Eventually, the second pathway prevailed as a more practical option that involves having our desired features like multiplexing, implemented on top of a lightweight established transport protocol like UDP to avoid stagnant compatibility efforts.

Emergence of QUIC

Development efforts kicked off at Google around 2012 to develop a new protocol which we know today as QUIC. Initially, the focus was on developing a multiplexed transport protocol that will help boost HTTP’s performance potential. Later in 2015, the QUIC efforts at Google were passed to the Internet Engineering Task Force (IETF) which desired to make QUIC an independent transport protocol that can benefit other application layer protocols and not just HTTP.

It is important to highlight that when talking about “QUIC” we are typically referring to the standardized version of QUIC that occupies the content of RFC 9000. Where as the initial implementation of QUIC that was developed at Google is known as gQUIC. There are differences between the two implementations however, after the migration to the IETF, Google also worked to tune their implementation to support the standardised QUIC specifications.

Although QUIC is a “transport protocol”, it resides in user-space unlike traditional transport protocols such as TCP & UDP. As mentioned earlier, this is a workaround for the ossified transport layer to allow QUIC as a protocol to evolve in the future with ease.

QUIC Protocol Stack Fig 6: QUIC’s protocol stack highlighting the user-kernel space division.

QUIC at first seems like a new protocol that is just TCP with multiplexing, but that is not entirely the case. It was also equipped with a set of features that can enhance the experience of web clients. The following is a brief overview of some of those features:

  1. Reduced Connection Handshake Latency

A significant part of the web experience is related to the time it takes to establish a connection with servers because that determines how fast can we start sending application data. Especially nowadays where it is likely that even the contents within a single web page will be served from varying locations, a client can be expected to require establishing multiple connections while surfing the web. In this regard, QUIC costs at most a single round trip before being able to send application data whereas with TCP, it takes a couple of round trips (could be more if TLS 1.2 or an older version is being used).

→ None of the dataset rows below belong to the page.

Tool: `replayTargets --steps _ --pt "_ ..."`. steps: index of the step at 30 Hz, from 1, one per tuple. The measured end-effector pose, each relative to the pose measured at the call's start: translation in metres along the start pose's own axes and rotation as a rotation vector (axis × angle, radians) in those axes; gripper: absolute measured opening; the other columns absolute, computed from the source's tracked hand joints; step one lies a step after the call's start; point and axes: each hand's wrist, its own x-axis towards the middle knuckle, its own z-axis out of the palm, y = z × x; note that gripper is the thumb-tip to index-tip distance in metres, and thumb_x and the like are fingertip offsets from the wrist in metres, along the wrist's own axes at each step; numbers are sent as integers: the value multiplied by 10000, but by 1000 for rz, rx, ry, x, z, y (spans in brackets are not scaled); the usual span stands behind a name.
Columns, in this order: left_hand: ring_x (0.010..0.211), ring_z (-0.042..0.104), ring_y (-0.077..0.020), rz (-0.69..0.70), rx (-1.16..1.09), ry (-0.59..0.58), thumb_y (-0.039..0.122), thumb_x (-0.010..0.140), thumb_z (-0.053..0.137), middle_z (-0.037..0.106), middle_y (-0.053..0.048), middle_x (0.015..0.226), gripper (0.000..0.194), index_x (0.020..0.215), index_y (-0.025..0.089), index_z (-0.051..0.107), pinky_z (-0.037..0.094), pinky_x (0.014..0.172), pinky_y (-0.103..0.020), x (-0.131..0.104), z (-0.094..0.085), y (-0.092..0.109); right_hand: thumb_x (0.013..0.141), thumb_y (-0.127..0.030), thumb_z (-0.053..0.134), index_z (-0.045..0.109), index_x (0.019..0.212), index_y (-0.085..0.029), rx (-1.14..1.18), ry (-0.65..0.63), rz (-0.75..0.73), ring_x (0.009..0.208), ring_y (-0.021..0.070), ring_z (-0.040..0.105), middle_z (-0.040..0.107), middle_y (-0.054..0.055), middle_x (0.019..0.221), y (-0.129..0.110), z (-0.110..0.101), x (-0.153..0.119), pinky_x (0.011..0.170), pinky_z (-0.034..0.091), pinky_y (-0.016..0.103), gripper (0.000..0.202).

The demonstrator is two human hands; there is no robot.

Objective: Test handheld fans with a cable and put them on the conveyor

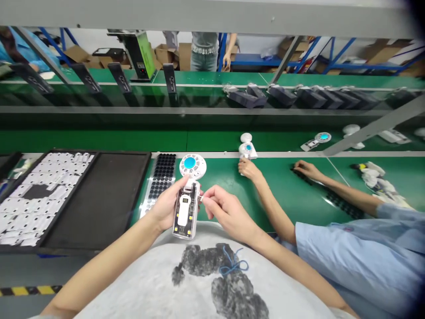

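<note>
My left hand is wrapped round a white device with a clear casing, a dark circuit board and a round white head with a blue centre. The device is held upright in front of my body, its round head pointing away from me. At its right side, my right hand pinches a small white piece between thumb and fingers. Just left of the device lies a sheet of round black pads on the green table.
A black tray with white parts stands at the left. At the right, a co-worker's hands handle a similar device and black pads. Grey units line the far belt; a metal bar crosses overhead.
</note>
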Motion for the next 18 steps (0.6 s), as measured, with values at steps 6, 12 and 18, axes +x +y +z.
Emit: replayTargets --steps 6,12,18 --pt "527 604 -145 4 18 -22 376 891 425 635 -60 655 366 805 90 637 496 479 -242 5 -6 1 914 -290 432 451 771 -205 96 -34 53 553 87 466 519 -68 575 3 1 -1 598 382 233 167" --pt "499 584 -151 -42 -70 -146 404 900 373 617 -57 621 406 838 95 629 501 486 -274 10 -12 0 913 -299 429 459 797 -203 155 -16 55 557 91 470 514 -64 576 3 2 3 595 387 238 154" --pt "542 581 -131 10 10 -35 405 868 467 615 -50 662 328 836 112 613 487 519 -240 10 -10 -2 908 -271 425 457 771 -200 103 -60 65 531 90 441 503 -62 563 0 -1 1 552 346 234 157"
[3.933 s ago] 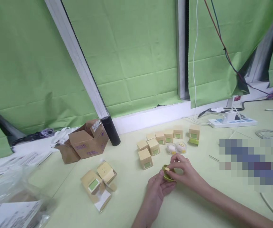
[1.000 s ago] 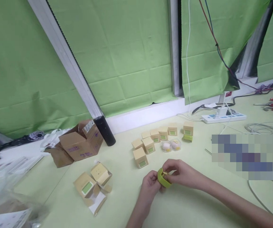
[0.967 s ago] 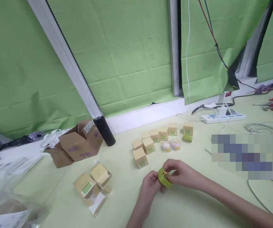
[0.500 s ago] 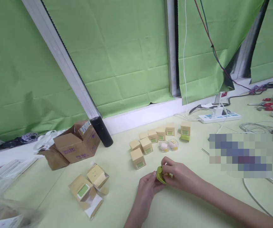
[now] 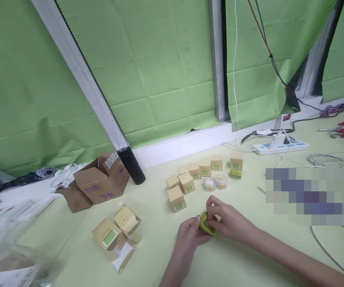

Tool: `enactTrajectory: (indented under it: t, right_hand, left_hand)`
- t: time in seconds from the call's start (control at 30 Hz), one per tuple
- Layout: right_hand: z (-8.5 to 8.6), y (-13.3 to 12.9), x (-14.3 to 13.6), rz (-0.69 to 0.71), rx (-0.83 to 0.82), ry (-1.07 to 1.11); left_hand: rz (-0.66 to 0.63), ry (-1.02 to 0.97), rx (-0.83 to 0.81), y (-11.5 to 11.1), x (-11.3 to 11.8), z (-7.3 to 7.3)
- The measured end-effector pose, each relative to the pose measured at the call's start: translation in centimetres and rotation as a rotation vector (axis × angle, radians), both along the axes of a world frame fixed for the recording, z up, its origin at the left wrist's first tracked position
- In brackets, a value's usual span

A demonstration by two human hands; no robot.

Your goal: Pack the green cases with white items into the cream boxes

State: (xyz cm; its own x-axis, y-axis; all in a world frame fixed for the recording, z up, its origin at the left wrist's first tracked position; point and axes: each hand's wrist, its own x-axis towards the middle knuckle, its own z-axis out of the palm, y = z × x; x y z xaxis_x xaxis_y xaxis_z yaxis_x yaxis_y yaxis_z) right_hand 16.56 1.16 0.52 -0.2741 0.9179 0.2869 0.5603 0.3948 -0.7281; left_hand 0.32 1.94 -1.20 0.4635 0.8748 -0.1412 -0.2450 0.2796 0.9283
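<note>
A small olive-green case (image 5: pixel 205 228), hollow-looking and rounded, is held low above the tabletop between both hands. My left hand (image 5: pixel 191 232) grips its left side, with the thumb on top. My right hand (image 5: pixel 222 217) pinches at the case from the other side, its fingertips reaching into the hollow; whether they hold anything small there is hidden. Beyond the hands lie two clear round packs (image 5: pixel 215 182) with pinkish contents. A small tan box (image 5: pixel 177 199) with a green label stands nearest, in front of several similar ones. Another green piece (image 5: pixel 235 173) lies beside a box at the back.
Opened tan packaging (image 5: pixel 110 237) lies left of my hands. Farther back are a brown carton (image 5: pixel 104 183) and a black cylinder (image 5: pixel 131 165). To the right are a white power strip (image 5: pixel 281 147) and loose cables (image 5: pixel 327 159). Clear plastic (image 5: pixel 13 255) covers the lower left.
My right fingers have shifted on the green case, which now shows more of its hollow side. The view has moved slightly, so everything sits a little farther right.
</note>
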Motion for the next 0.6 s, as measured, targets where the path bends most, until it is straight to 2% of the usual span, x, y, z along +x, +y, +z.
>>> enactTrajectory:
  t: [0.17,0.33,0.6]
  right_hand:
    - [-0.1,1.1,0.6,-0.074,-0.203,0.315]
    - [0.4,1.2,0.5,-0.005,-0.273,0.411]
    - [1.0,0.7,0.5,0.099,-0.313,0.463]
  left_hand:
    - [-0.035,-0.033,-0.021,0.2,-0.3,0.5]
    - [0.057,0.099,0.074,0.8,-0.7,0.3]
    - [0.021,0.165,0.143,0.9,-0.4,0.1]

QUIC Handshake Fig 7: Comparing handshakes of TCP (with TLS 1.3) against QUIC’s handshake that requires fewer round trips [1].

  1. Zero Round Trip Time (0-RTT)

As described above, QUIC takes a single round trip at most but in certain cases QUIC also can allow clients to send application data from the start before receiving anything from the server. This does however require the client to have either had a previous connection to this server or set predefined configurations.

  1. Connection Migration

Unlike with TCP, a QUIC connection is not dependent on the IP of the client device. Meaning if for instance, a client switches from Wi-Fi to a mobile network midway through a QUIC connection, that connection will be carried over and not terminated. Typically with TCP, if the IP address changes, the connection will close and have to be re-established.

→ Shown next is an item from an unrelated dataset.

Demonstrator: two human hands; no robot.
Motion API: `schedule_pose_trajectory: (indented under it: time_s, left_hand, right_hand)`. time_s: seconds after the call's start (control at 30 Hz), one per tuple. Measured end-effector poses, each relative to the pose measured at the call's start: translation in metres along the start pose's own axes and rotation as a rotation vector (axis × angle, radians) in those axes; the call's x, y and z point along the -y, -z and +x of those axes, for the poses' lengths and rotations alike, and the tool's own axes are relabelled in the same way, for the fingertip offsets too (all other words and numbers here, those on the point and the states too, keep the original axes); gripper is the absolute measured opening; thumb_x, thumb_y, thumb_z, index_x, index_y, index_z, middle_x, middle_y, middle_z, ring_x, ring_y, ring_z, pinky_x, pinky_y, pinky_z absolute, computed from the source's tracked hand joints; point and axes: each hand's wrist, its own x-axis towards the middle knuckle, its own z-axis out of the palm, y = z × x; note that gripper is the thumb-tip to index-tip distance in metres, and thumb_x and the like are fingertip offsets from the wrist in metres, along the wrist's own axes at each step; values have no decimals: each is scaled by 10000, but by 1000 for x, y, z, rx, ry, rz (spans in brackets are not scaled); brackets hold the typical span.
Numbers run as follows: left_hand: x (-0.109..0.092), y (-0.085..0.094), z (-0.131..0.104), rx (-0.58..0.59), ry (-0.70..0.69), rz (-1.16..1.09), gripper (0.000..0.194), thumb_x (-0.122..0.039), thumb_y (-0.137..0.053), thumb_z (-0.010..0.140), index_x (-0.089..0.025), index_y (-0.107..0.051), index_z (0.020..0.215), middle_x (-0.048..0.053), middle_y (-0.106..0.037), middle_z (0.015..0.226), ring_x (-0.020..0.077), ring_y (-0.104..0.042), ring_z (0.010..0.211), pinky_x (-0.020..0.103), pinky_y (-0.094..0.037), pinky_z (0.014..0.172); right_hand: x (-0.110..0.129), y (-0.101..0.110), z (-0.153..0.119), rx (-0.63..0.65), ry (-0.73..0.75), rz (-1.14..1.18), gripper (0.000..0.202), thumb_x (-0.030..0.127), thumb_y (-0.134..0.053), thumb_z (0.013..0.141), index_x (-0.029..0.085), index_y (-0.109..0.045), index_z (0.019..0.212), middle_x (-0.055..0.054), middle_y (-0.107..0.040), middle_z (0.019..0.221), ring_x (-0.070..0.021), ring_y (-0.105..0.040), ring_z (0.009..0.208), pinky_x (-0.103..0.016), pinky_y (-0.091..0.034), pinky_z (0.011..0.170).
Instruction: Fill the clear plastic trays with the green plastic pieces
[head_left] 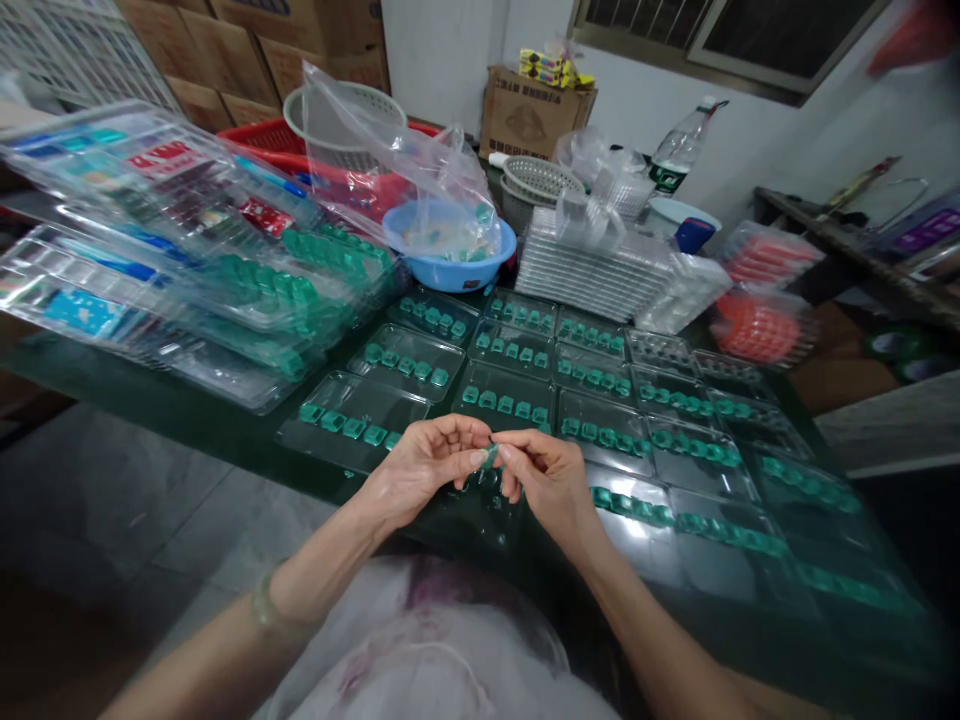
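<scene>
My left hand (pixel 431 462) and my right hand (pixel 547 475) meet at the near edge of the green table. Between their fingertips they pinch a small translucent green piece (pixel 490 457). Its exact kind does not show, as the fingers cover most of it. Beyond and beside the hands lie clear plastic trays (pixel 386 395), many with a row of green translucent pieces (pixel 506 405) in their molded pockets. A few tiny clear and green bits lie on the table beneath the hands.
Stacked blister packs (pixel 225 250) fill the left side. Behind the trays stand a blue basin (pixel 450 270) with a plastic bag, a pile of nested clear trays (pixel 592 265), a grey colander (pixel 544 175) and a water bottle (pixel 679 150). Bagged red items (pixel 765 325) sit at the right.
</scene>
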Motion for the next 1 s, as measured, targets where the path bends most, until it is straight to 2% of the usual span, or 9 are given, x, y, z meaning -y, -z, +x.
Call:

QUIC CIDs Fig 8: Illustration showing how Connection IDs (CID) is negotiated between the client and server to avoid having to open a new connection if the client changes network [4].

The above are just a few of the main additional features of QUIC that were put in place to improve the experience of low-latency demanding services and cases where the client’s underlying network may change. QUIC also built on years of experience with testing TCP and enhancing aspects of transport functions like loss-recovery, congestion control and others. Fundamentally, QUIC offers a lot more than what will be covered here (see RFC9000) to avoid dragging this post longer than desired.

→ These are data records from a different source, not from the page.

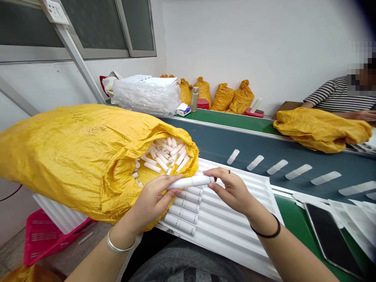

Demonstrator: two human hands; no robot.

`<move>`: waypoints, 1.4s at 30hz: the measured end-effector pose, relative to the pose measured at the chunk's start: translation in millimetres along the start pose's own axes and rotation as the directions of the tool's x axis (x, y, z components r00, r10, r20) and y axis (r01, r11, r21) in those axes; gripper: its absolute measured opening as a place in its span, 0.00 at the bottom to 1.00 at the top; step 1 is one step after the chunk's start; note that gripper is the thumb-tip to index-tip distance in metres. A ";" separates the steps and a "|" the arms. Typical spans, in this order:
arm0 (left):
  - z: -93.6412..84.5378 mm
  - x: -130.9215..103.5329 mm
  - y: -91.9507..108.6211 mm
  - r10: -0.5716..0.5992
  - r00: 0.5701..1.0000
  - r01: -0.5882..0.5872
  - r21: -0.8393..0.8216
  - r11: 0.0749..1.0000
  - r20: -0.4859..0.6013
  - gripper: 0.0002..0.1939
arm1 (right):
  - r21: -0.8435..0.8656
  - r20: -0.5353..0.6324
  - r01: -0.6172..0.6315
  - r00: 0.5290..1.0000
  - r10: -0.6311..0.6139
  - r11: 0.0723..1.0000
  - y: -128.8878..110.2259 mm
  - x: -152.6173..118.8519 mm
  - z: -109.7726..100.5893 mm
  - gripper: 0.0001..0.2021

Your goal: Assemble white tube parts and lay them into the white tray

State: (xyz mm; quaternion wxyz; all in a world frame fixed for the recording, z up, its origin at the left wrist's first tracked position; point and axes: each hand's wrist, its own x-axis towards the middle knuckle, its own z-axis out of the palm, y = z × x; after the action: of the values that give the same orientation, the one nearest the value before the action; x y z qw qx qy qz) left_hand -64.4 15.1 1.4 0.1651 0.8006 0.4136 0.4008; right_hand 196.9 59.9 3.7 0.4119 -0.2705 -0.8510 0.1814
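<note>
A white cylindrical tube (190,181) with small dark print at its right end lies level between my two hands. My left hand (154,199) is closed round its left end, thumb below and fingers above. At the printed end, my right hand (230,190) pinches the tube between thumb and fingers. Under it, several printed white tubes (182,215) lie in a row on a white ridged tray (237,223). To the left, a big yellow woven sack (82,156) gapes toward me, with many loose short white tubes (161,156) inside its mouth.
Beyond the tray runs a dark conveyor belt (214,141) carrying spaced translucent tubes (276,167). A phone (331,235) lies at right on the green edge. A co-worker in a striped shirt (331,94) sits across, behind a yellow sack (320,127). A pink basket (41,235) stands low left.
</note>
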 end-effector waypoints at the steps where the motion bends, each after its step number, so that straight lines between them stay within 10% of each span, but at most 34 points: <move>1: 0.1 -0.1 1.9 0.028 0.999 -0.028 0.028 0.999 -0.019 0.17 | -0.002 0.000 -0.024 1.000 0.024 1.000 -0.5 -0.7 0.6 0.13; 9: 3.2 -0.7 7.9 0.156 0.984 -0.145 0.125 0.982 -0.082 0.18 | 0.147 0.033 -0.270 0.963 0.268 0.952 -1.1 -6.8 6.3 0.13; 20: 7.3 12.5 14.1 0.119 0.993 -0.120 0.143 0.982 0.013 0.15 | 0.024 -0.016 -0.030 0.999 0.030 0.999 -9.7 -7.8 8.8 0.14; 32: 16.7 8.2 13.4 0.338 0.941 -0.307 0.349 0.886 -0.031 0.21 | 0.445 0.105 -0.424 0.899 0.425 0.789 -8.7 -12.3 17.0 0.13; 42: 27.1 2.2 10.5 0.311 0.947 -0.319 0.365 0.874 0.082 0.35 | 0.465 0.242 -0.476 0.879 0.411 0.746 -17.7 -4.5 13.3 0.12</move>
State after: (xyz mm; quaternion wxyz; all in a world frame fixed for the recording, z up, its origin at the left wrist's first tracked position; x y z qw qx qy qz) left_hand -37.0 12.4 -8.1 -0.0537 0.8780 0.3446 0.3277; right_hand 183.1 42.1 2.5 0.3598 -0.3340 -0.7065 0.5098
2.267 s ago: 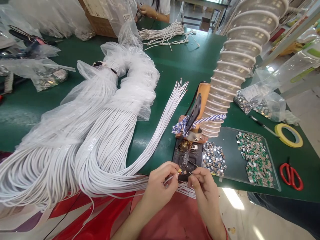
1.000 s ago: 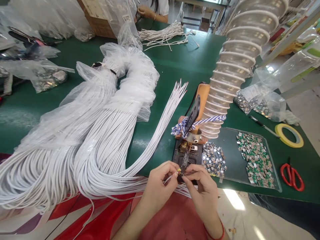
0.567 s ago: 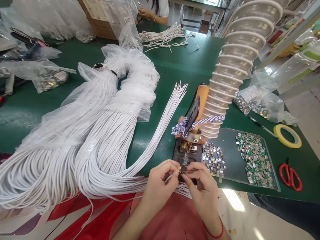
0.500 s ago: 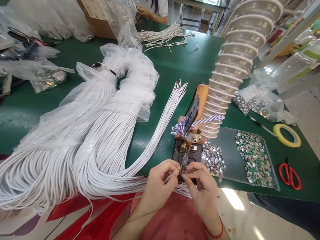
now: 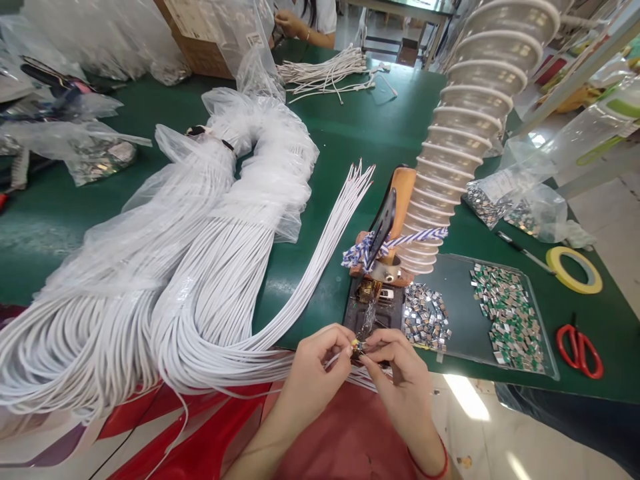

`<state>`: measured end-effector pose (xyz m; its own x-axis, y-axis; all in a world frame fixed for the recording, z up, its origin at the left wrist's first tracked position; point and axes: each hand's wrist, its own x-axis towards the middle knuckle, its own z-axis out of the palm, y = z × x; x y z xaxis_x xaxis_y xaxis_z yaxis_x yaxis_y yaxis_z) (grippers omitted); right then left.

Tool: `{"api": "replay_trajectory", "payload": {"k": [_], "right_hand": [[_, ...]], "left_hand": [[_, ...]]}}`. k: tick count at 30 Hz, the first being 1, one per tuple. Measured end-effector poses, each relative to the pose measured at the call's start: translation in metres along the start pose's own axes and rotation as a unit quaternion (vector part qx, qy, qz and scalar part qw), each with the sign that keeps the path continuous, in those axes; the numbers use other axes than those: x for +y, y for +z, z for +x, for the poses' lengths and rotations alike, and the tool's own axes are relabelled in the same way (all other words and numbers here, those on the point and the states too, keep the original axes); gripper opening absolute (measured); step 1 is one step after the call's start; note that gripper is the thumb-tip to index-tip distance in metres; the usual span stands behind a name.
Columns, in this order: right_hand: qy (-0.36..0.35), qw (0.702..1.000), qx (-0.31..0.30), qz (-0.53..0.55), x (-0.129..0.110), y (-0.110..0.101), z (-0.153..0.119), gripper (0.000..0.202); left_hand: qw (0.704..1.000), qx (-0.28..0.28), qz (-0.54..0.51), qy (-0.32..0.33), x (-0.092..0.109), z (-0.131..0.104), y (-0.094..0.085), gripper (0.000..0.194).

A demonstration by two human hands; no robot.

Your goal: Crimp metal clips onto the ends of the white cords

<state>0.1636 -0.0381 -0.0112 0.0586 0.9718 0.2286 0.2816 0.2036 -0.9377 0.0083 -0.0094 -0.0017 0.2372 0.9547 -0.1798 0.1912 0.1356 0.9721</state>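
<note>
My left hand is closed in a pinch on the end of a white cable, where small coloured wires show at the fingertips. Facing it, my right hand pinches at the same spot; whatever is between its fingers is too small to make out. Both hands meet at the front of a dark metal stand. An orange-handled tool, which looks like a soldering iron, is tied to the stand with a striped cloth strip. Beside my right hand lies a pile of small metal connectors.
Large bundles of white cable fill the left side. A ribbed clear hose rises behind the stand. On the right are a tray of small green boards, yellow tape and red scissors. Another person's hand shows at the back.
My fingertips have shifted slightly, and the coloured wires between them show more clearly. My right hand has moved a little left and down. The things on the table are unmoved.
</note>
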Motion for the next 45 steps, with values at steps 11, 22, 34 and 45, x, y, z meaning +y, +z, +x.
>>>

Focusing on the most relevant feature of QUIC to this post, the following diagram illustrates how it is designed to be capable of multiplexing at the transport layer. When each of the HTTP streams is passed down to QUIC, independent QUIC Streams are assigned at the transport layer. This then enables the receiving end to distinguish between the incoming streams of bytes and consequently, be able to process and pass them to the application independently as soon as they arrive, thereby achieving the benefits of multiplexing. Comparing this to the previous example in H2, QUIC can assign each of the images an independent stream and so if one stream relating to image A is affected, only the processing of that stream awaits retransmission while streams of image B and C are processed therefore avoiding the head-of-line blocking problem with TCP.

QUIC Streams Fig 9: QUIC streams are uniquely identified at both ends enabling the server to handle each request independently of the state of the others.

Importantly note that in this case UDP being a well established protocol, simply acts as a vehicle for QUIC to traverse the internet infrastructure. After all, UDP operates as usual in a “best-effort” manner while all the other desired features for web exchanges (retransmission, packet reordering and other) are delegated to QUIC. Unlike with TCP, UDP does not interfere with QUIC’s streams by not interpreting them as a single stream of bytes.

With that capability to multiplex at the transport layer, H3 is now officially a standard protocol RFC 9114 that swaps out TCP from the HTTP protocol stack for QUIC and UDP.

Okay, all this theory sounds great but how does QUIC perform in the real world?

Performance Tests

Fortunately, QUIC has been around for some good time now and a decent amount of tests have been conducted to investigate QUIC’s performance in practice. In the following text, several distinct studies and experiments will be discussed listing their main observations.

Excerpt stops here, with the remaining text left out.